═════ INFORMATION GIVEN ═════
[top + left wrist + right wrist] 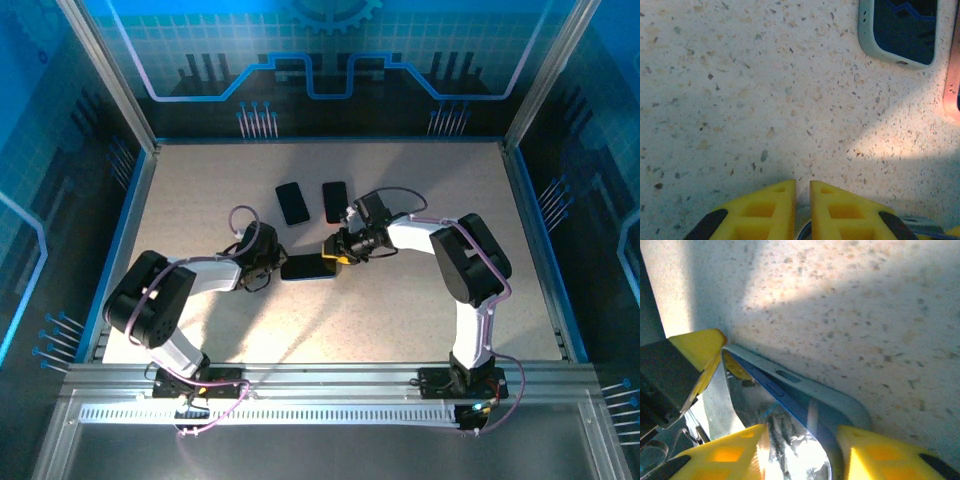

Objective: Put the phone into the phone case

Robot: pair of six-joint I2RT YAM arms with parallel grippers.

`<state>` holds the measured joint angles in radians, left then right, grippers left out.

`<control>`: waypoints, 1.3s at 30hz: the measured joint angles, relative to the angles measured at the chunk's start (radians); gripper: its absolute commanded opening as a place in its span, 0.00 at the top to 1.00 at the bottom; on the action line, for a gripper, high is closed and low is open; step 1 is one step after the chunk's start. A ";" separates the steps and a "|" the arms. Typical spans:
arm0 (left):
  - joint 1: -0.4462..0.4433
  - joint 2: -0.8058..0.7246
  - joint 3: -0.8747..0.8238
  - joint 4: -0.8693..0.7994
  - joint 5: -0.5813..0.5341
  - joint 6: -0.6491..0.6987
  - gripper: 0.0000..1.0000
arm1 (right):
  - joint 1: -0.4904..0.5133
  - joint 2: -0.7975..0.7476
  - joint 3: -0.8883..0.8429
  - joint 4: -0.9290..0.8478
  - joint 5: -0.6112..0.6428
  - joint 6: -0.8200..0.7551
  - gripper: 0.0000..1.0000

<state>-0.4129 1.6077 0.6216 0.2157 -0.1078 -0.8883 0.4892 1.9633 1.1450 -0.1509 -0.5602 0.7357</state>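
Note:
The phone (308, 267) lies flat at mid-table between my two grippers. In the right wrist view, the phone (790, 405) shows a blue edge and a glossy screen. It rests at a slant in the pale grey-green phone case (840, 400), with one long side raised above the rim. My right gripper (800, 432) stands open over the near end, one yellow finger on each side. My left gripper (803, 182) is shut with nothing between its fingers. Its yellow fingertip (702, 347) touches the far end of the case. In the top view, the left gripper (272, 262) and right gripper (333, 252) flank the phone.
Two more dark phones in cases lie just behind, one pale green (897, 30) (292, 202) and one pink (952, 85) (335, 201). The speckled tabletop (420, 320) is walled by metal rails on the sides.

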 measured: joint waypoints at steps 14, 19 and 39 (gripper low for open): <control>-0.003 -0.063 -0.032 0.000 0.000 0.004 0.84 | 0.036 0.000 0.118 -0.177 0.099 -0.027 0.18; -0.010 -0.076 -0.036 -0.001 -0.001 0.008 0.84 | 0.041 0.000 0.154 -0.251 0.143 -0.039 0.10; -0.124 -0.133 0.000 -0.091 -0.056 0.061 0.83 | 0.047 -0.131 0.089 -0.332 0.208 -0.114 0.31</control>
<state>-0.5365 1.4750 0.6216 0.1249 -0.1642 -0.8276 0.5358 1.8324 1.2343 -0.4828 -0.3527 0.6220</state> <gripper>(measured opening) 0.170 0.733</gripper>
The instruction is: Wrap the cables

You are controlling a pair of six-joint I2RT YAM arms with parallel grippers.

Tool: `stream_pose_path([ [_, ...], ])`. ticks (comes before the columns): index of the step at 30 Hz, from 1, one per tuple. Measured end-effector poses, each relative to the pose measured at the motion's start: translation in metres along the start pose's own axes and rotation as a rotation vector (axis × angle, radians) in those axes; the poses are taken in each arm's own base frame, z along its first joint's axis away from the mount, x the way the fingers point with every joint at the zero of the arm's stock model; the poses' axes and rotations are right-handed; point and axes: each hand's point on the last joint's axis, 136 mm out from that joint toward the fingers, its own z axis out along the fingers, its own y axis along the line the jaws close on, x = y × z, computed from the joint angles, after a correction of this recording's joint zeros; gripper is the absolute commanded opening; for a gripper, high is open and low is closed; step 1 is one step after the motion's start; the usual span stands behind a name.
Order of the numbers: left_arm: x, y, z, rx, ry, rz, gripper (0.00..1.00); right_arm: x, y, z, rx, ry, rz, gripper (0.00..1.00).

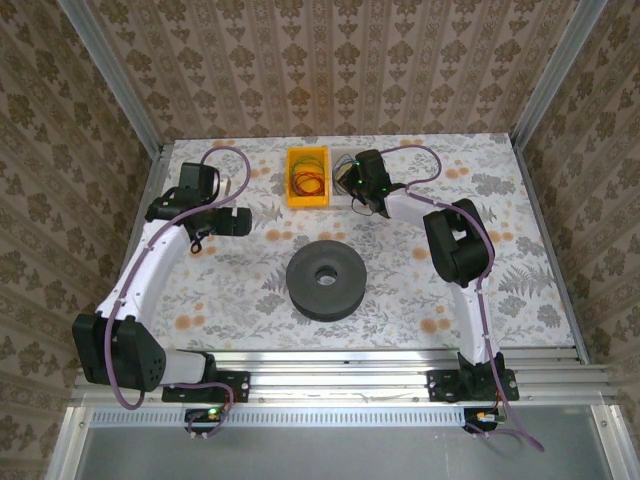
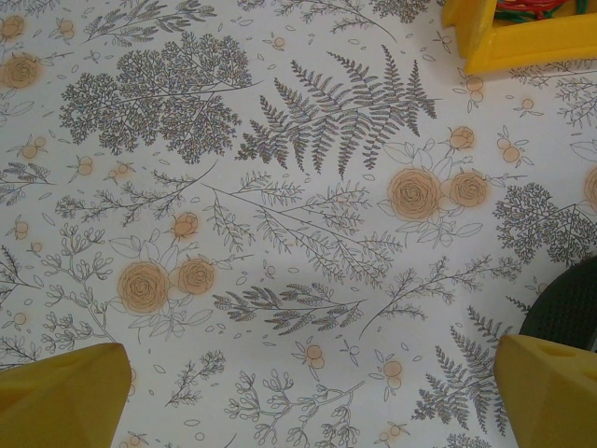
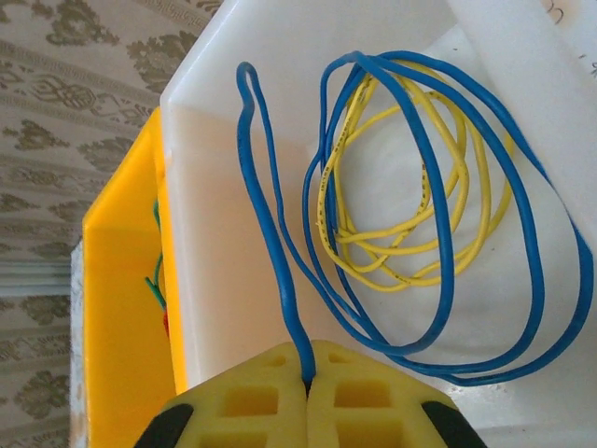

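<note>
Where the two arms are bolted at the near edge, the floral worktop [image 1: 420, 290] begins, and the first thing on it is a black spool [image 1: 325, 280], lying flat near the middle with its hole facing up.

Farther in and to the left, the left gripper [image 2: 310, 347] hangs over bare worktop. Its jaws stand wide apart with nothing between them. In its wrist view the two yellow fingers [image 2: 65, 397] sit at the lower corners, the spool's rim shows at the right, and a corner of the yellow bin [image 1: 308, 203] shows at the upper right.

That yellow bin sits at the middle of the far edge and holds a loose tangle of coloured cables [image 1: 308, 180] in red, green and orange. Touching its right side is a white bin [image 3: 224, 280].

The right gripper [image 3: 308, 359] reaches into the white bin. Its jaws are pressed together, clamped on the blue cable [image 3: 278, 271]. A narrow doubled loop of it runs from the pads across the bin floor. The rest of the blue cable lies in wide loose rings on that floor. A yellow cable [image 3: 401, 280] is coiled smaller within those rings. It seems to lie partly under the blue strands, though where they cross I cannot tell which is on top.
</note>
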Motion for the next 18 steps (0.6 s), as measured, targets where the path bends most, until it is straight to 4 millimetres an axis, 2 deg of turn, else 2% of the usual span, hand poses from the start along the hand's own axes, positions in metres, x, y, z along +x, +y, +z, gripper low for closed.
stream_pose_path([
  [11, 0.000, 0.000, 0.000, 0.000, 0.000, 0.000, 1.00, 0.002, 0.005, 0.000, -0.017, 0.010, -0.025, 0.00],
  [15, 0.000, 0.000, 0.000, 0.000, 0.000, 0.000, 1.00, -0.003, 0.020, -0.003, -0.046, 0.005, -0.066, 0.00],
  [18, 0.000, 0.000, 0.000, 0.000, 0.000, 0.000, 1.00, -0.007, 0.036, -0.013, -0.078, 0.001, -0.099, 0.00],
])
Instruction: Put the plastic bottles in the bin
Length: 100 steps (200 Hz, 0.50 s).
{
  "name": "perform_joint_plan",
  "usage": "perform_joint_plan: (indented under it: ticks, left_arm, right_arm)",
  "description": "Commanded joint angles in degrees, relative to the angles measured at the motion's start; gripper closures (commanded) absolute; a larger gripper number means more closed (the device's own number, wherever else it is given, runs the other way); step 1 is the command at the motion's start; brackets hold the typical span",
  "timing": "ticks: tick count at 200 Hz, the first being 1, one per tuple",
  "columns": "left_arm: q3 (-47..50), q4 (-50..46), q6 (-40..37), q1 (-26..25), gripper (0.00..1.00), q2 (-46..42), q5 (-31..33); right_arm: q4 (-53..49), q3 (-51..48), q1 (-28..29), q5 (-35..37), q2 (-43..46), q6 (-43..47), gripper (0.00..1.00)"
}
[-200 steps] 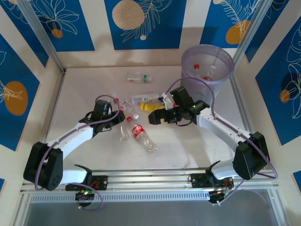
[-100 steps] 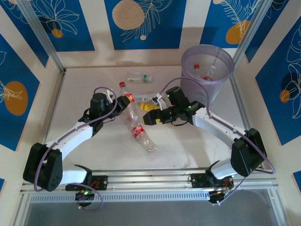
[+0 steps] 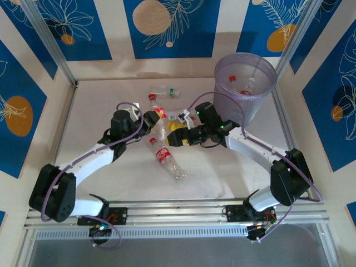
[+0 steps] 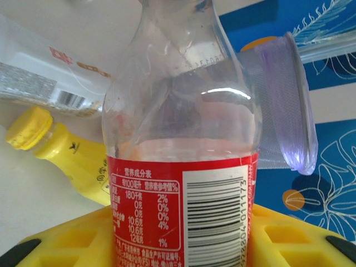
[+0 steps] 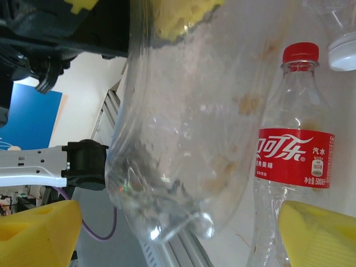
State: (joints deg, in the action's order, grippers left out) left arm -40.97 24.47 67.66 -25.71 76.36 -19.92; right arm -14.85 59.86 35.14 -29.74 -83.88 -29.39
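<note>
The held bottle [image 3: 157, 115], clear with a red label and red cap, is at mid-desk, between the two grippers. In the top view its long axis runs from the cap at the far left to the base at the near right. In the left wrist view the neck points away from the wrist. The barcode side of the label faces that camera.

The left gripper [image 4: 183, 245] is clamped on this bottle. Its yellow fingers [image 4: 72, 239] press the label band from both sides.

The right gripper [image 5: 178, 236] is spread wide, with one yellow fingertip [image 5: 36, 233] at each lower corner of its wrist view. The held bottle's clear base hangs between and ahead of them. No contact with either fingertip is visible.

A second bottle [image 3: 164, 157] with a red label lies flat on the desk [image 3: 100, 100], just nearer than the held one. Its cap is to the far left and its base to the near right.

A yellow bottle [image 4: 61, 153] with a yellow cap lies just beside the held bottle. A clear bottle with a white label lies beyond it.

A green-capped bottle [image 3: 162, 90] lies farther back, cap to the right.

The bin [image 3: 245, 103] stands upright at the far right of the desk, well apart from the held bottle. Red-capped bottles are visible inside it.
</note>
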Motion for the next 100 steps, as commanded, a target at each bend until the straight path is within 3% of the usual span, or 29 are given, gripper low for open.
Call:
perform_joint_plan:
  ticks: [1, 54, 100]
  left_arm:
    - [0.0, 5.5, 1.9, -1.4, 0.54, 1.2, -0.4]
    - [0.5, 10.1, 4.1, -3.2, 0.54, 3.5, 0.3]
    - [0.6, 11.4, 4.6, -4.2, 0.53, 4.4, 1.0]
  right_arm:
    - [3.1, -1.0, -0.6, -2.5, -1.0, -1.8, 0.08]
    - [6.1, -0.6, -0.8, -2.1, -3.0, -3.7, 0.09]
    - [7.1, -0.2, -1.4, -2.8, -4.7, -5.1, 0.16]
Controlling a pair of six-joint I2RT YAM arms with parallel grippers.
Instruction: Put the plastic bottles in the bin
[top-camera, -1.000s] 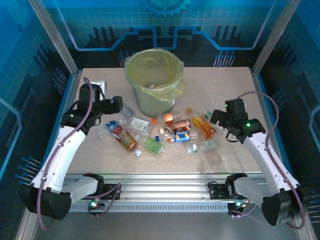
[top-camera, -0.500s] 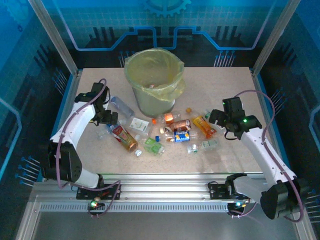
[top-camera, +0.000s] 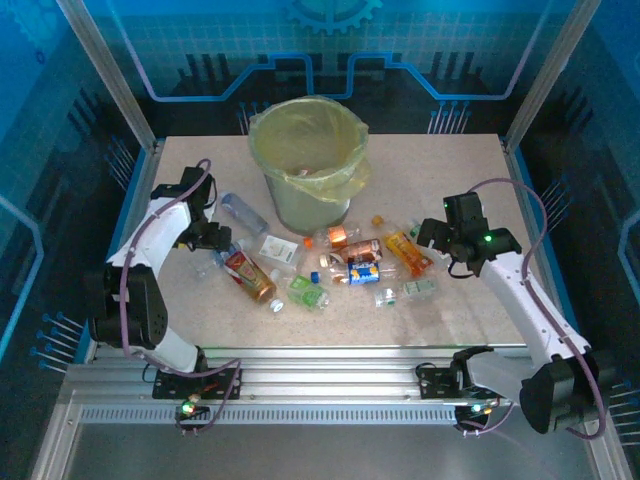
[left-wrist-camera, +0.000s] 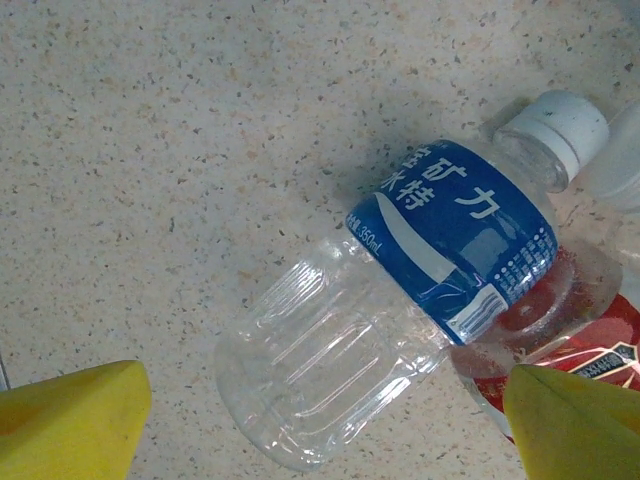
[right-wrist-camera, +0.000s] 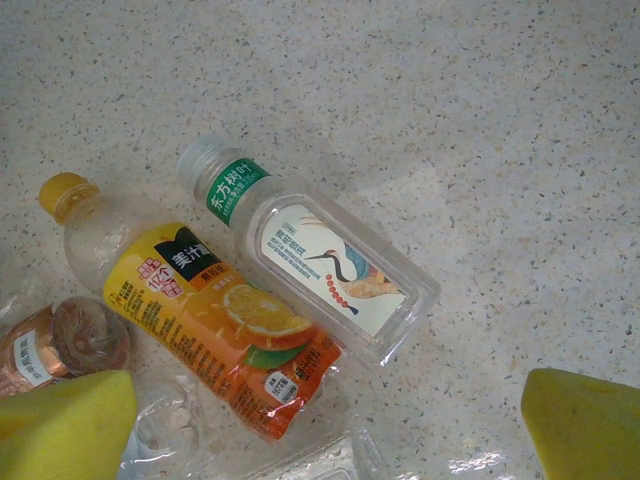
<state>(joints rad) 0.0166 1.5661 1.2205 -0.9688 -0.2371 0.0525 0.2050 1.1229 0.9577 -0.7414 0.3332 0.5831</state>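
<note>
Left jaws stand wide over a blue-labelled bottle (left-wrist-camera: 400, 290), right jaws wide over a bird-labelled bottle (right-wrist-camera: 325, 272).

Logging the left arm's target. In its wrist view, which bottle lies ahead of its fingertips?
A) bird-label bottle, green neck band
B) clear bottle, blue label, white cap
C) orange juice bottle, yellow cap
B: a clear bottle with a blue label and white cap lies on the table, just ahead of the yellow fingertips in the left wrist view.
</note>
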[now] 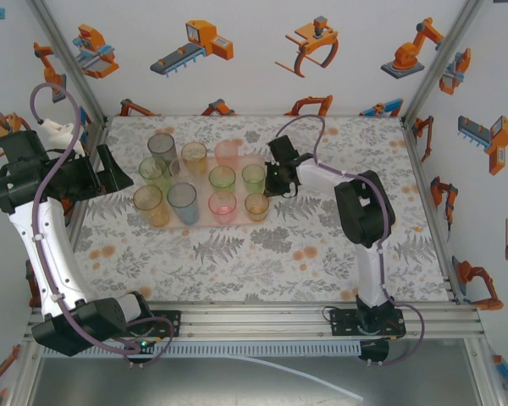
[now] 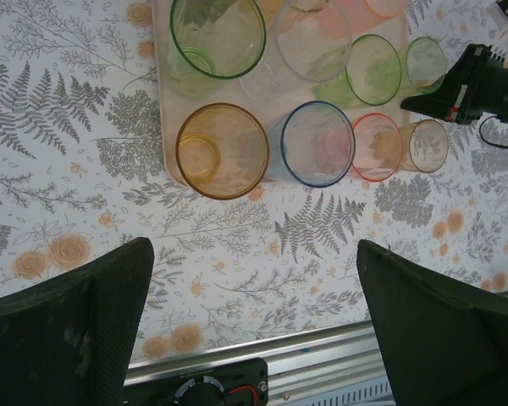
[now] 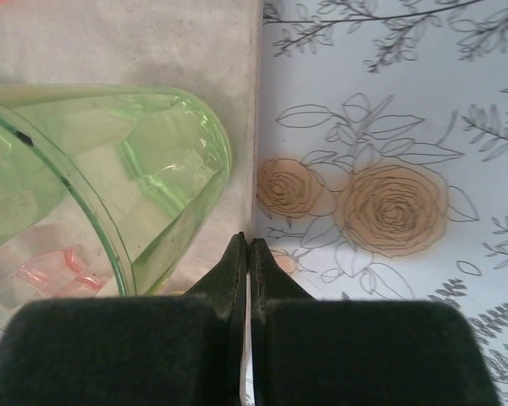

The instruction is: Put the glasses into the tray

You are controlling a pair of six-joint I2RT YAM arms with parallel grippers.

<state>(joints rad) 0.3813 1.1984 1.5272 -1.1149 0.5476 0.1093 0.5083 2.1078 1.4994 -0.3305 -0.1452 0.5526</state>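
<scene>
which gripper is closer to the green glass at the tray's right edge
Right. The right gripper, shut, sits just beside the green glass at the tray edge; the left gripper, open, is beyond the tray's opposite, left side.

Inside a white-walled enclosure, the far wall (image 1: 254, 85), left wall (image 1: 4, 76) and right wall (image 1: 495, 76) carry cartoon prints of orange and blue-grey robot arms, claws and conveyor machines. Two slanted aluminium posts (image 1: 68, 57) frame the far corners. A cloth (image 1: 262, 254) printed with grey fern fronds (image 2: 317, 224) and pale orange roses (image 3: 394, 207) covers the whole tabletop. Along the near edge runs a silver slotted rail (image 1: 254, 321), with a ribbed white strip (image 1: 262, 348) just below it. Nearer still lies a dull grey metal surface (image 1: 195, 385), crossed by a thin white tube (image 1: 296, 378). The light is bright and even, casting only soft shadows.
</scene>
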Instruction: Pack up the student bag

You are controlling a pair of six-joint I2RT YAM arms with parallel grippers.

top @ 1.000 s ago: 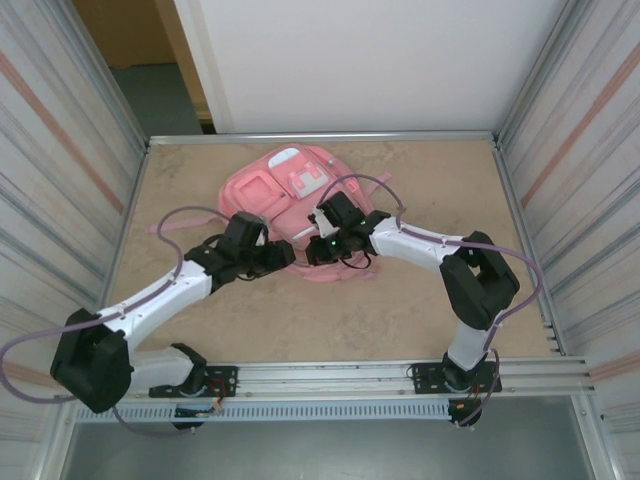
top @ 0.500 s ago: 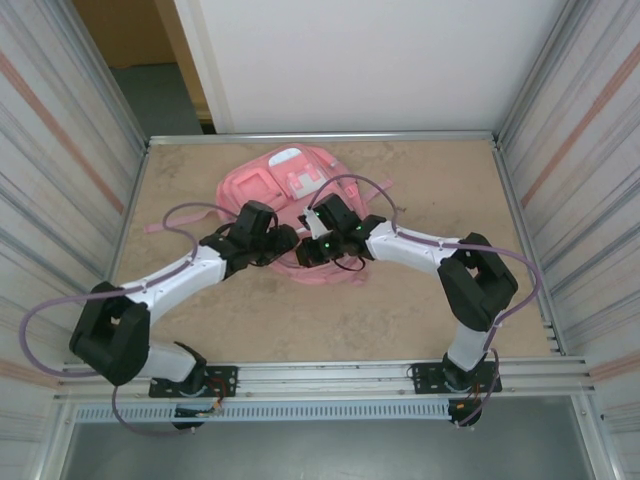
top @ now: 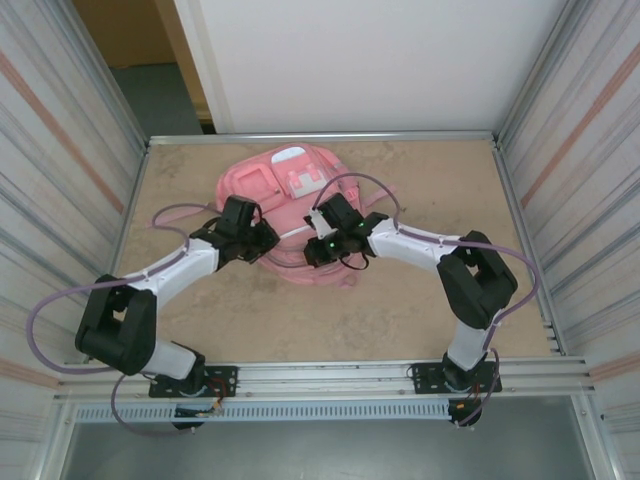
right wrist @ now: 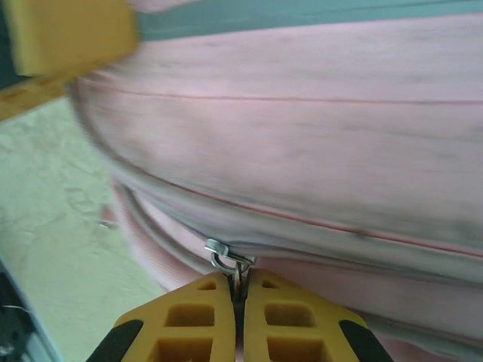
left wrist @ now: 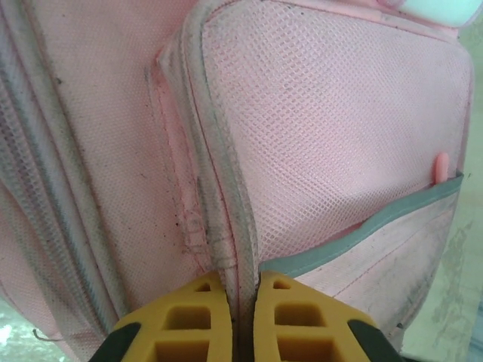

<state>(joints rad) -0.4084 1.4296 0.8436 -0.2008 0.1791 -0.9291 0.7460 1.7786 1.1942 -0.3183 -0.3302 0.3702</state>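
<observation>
Top external view, left to right: the left pincer (top: 265, 245) lay against the near left part of the student bag (top: 285, 200), which rested flat on the bench (top: 420, 180) at mid-depth, slightly left of centre, with its white-trimmed front pockets facing up. The right pincer (top: 311, 257) met the bag's near edge just beside the left one, so the two pincers faced each other across a narrow stretch of pink fabric.

Left wrist view: the left pincer (left wrist: 240, 302) was closed, its yellow fingertips (left wrist: 200, 317) almost together. A raised grey trim (left wrist: 219, 173) of the student bag (left wrist: 90, 151) ran straight down into the slit between them and was pinched there. A pink mesh pocket (left wrist: 332, 136) lay directly ahead and to the right of the pincer, with a small pink tab (left wrist: 441, 166) at its far right edge.

Right wrist view: the right pincer (right wrist: 238, 302) was closed on the metal zip pull (right wrist: 226, 260), which stood at the tips of the fingers on the zip line of the student bag (right wrist: 302, 151). The bag spread ahead and to the right of this pincer, while bare bench (right wrist: 60, 196) showed to its left.
</observation>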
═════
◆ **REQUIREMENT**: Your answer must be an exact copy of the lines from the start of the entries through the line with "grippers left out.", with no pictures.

◆ **RESULT**:
[top + left wrist + right wrist] 

Objective: Put the phone into the phone case

Robot: pair of six-joint I2RT YAM arms with parallel grippers.

`<state>` holds the measured joint angles in radians, left then right, grippers left out.

That completes the exercise.